I would just notch the inner fender to make room.

Nice build.
 
I run the same headers but they clear the inner fender no problem

I also have a friend that's putting these in a '66 Cuda. He says the instructions say to move the motor to the passenger side by 3/4". (Glad i asked as i bought mine from a guy in Hawaii on ebay...no instructions). I assume thats what you've done. The factory already has it over by 5/8 and I don't want to go any further. RMS sent me 1/4" offset motor mount bushings, the result being what I have pictured. I'm removing the driver side shock mount, moving the inner fender metal and notching the frame rail for room.

It's a *****, but I love this stuff! I appreciate everyone's input.
 
I could be wrong, but it makes me wonder if the headers you have are for an later (67-76) A-Body. That doesn't seem right to me.
 
Here's a link to a picture from a Mopar Muscle article. Plenty of clearance on the '65 Barracuda. Headers look the same, so you probably have the right ones.

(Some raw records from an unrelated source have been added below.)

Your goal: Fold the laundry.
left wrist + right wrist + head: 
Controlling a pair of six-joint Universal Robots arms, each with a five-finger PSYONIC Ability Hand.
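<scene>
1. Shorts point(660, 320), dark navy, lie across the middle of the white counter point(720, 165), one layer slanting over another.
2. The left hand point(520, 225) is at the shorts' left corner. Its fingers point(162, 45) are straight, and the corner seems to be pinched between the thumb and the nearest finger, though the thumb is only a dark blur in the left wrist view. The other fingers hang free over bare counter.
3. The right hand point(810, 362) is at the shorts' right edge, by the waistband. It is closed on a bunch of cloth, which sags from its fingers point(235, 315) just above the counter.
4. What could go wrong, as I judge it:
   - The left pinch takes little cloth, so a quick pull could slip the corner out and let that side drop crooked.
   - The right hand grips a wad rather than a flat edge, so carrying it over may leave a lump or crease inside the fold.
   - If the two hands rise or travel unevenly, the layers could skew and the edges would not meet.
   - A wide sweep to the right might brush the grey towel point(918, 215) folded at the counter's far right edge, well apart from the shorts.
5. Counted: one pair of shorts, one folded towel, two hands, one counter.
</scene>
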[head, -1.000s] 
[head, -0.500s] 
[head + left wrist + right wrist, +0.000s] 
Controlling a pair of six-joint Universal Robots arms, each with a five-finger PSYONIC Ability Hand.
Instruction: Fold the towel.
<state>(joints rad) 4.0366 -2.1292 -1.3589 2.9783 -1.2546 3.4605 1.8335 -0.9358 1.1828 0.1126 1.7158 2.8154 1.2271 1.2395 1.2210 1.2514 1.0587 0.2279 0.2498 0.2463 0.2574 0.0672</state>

I notice that you have an aftermarket front suspension, too. The magazine article was with a factory K. I wonder if your motor is farther to the left than factory. Pretty sure the offset was more than an 1", but I don't remember for sure.
 
Thats an awesome car mate! Cant wait to see some video of it when done :)
What about modifying the pipes instead of the car? The trouble pipe looks like it could just get that extra kink taken out of it to flatten it back against the motor more?
 
V8val,

Wow! Great pic of your car! I'm after what you've got, a fast vintage Mopar that can handle a corner.
I've already notched and boxed the frame last night, pics coming soon. I don't want to risk header flange leaks by bending the tubes. The EFI is thrown off easily with that sort of thing. Shock tower work starts tomorrow.